*What the exercise asks:*
If a line in the listing below includes the string "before", pull it out.

·····

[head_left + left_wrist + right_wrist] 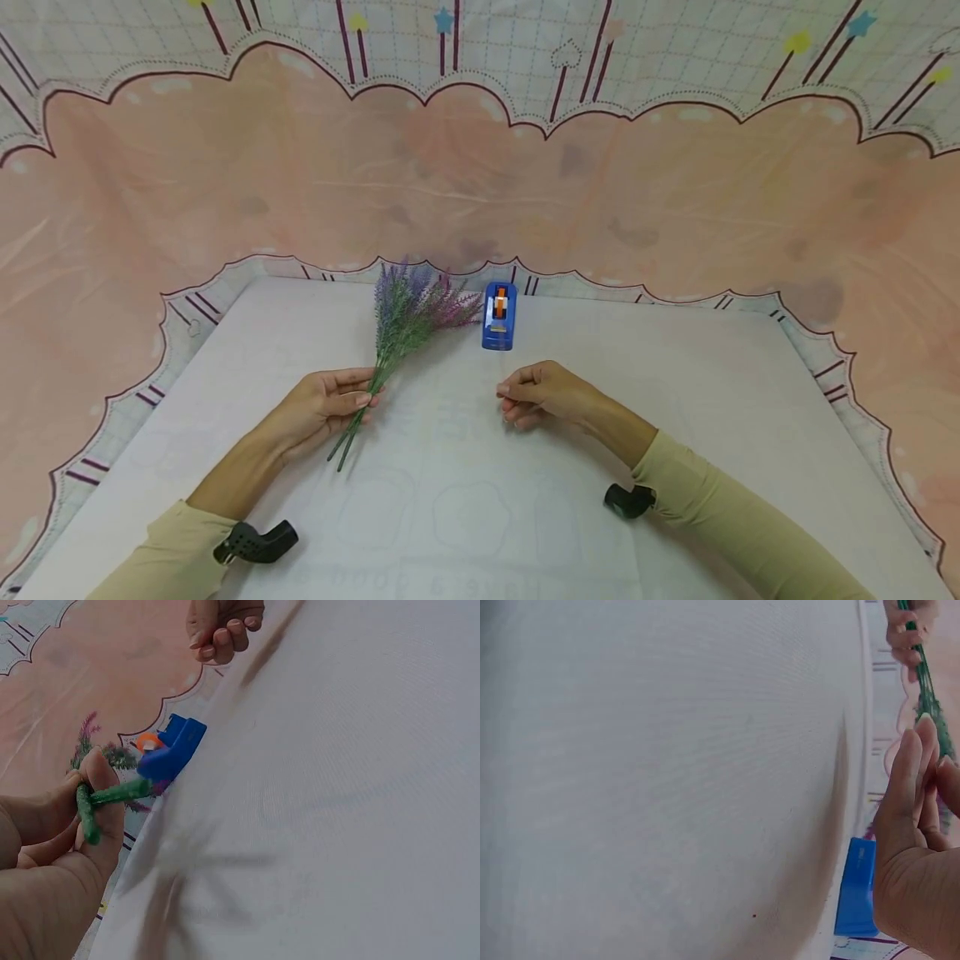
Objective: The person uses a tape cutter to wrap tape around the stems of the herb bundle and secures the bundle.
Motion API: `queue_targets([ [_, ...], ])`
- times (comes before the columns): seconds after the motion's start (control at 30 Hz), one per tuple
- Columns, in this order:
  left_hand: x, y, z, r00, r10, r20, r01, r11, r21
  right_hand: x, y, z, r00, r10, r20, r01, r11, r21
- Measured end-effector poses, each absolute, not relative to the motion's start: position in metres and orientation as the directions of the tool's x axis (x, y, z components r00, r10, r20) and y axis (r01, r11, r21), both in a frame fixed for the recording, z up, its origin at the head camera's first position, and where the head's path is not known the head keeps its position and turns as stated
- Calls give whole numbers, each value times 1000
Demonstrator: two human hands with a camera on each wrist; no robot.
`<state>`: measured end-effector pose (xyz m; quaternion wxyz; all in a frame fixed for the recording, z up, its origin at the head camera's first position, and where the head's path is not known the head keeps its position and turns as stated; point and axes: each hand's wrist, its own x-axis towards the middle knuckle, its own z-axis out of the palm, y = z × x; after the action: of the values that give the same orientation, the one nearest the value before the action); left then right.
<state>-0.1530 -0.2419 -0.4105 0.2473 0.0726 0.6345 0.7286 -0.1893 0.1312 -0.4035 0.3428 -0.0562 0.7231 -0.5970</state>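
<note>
My left hand (318, 410) holds a small bunch of artificial lavender (405, 325) by its green stems, pinched between thumb and fingers. Purple and pink blooms fan out away from me, and the stem ends (88, 817) poke out below the hand. My right hand (546, 395) hovers over the table to the right of the bunch, fingers loosely bent and thumb near the index finger. I see nothing between them. Just beyond it stands a blue tape dispenser (498, 333) with an orange hub, which neither hand touches; the right wrist view shows part of its blue body (857, 889).
A white cloth (465, 517) covers the table. Behind it hangs a peach and white patterned curtain (420, 183), whose scalloped edging runs round the table. Black wrist cameras (255, 542) sit at both sleeve cuffs.
</note>
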Motion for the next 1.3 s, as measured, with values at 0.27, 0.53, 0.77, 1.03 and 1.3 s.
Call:
queue_targets([
  [0.27,-160,-230,-406,-872,461,-167,-190,-5,982,-190,130,-403,-756,-493,-430,328,283,-901],
  [0.53,-176,-202,-398,-871,466,-154,-151,44,988,-190,128,-404,-753,-492,-436,322,302,-897],
  [0.77,-188,-168,-394,-883,438,-168,-154,67,986,-189,125,-405,-759,-476,-443,323,315,-892],
  [1.03,-199,-132,-399,-876,472,-97,-29,150,988,-187,125,-405,-767,-464,-444,316,330,-890],
  [1.3,-205,-104,-403,-854,514,-80,33,209,977,-185,125,-409,-771,-464,-437,295,348,-890],
])
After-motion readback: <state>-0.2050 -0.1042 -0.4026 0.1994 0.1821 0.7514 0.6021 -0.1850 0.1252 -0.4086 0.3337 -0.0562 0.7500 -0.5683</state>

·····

*Solved exercise:*
- times (comes before the columns): seconds after the motion's start (control at 30 Hz), one per tuple
`<state>`: measured end-effector pose (xyz m; quaternion wxyz; all in a frame fixed for the recording, z up, its origin at the head camera's first position, and where the head's path is not known the head keeps its position and turns as stated; point and axes: each hand's wrist, its own x-axis towards the middle knuckle, its own z-axis out of the palm, y = z × x; after the action: of the values that give the same orientation, the one nearest the value before the action); left then right.

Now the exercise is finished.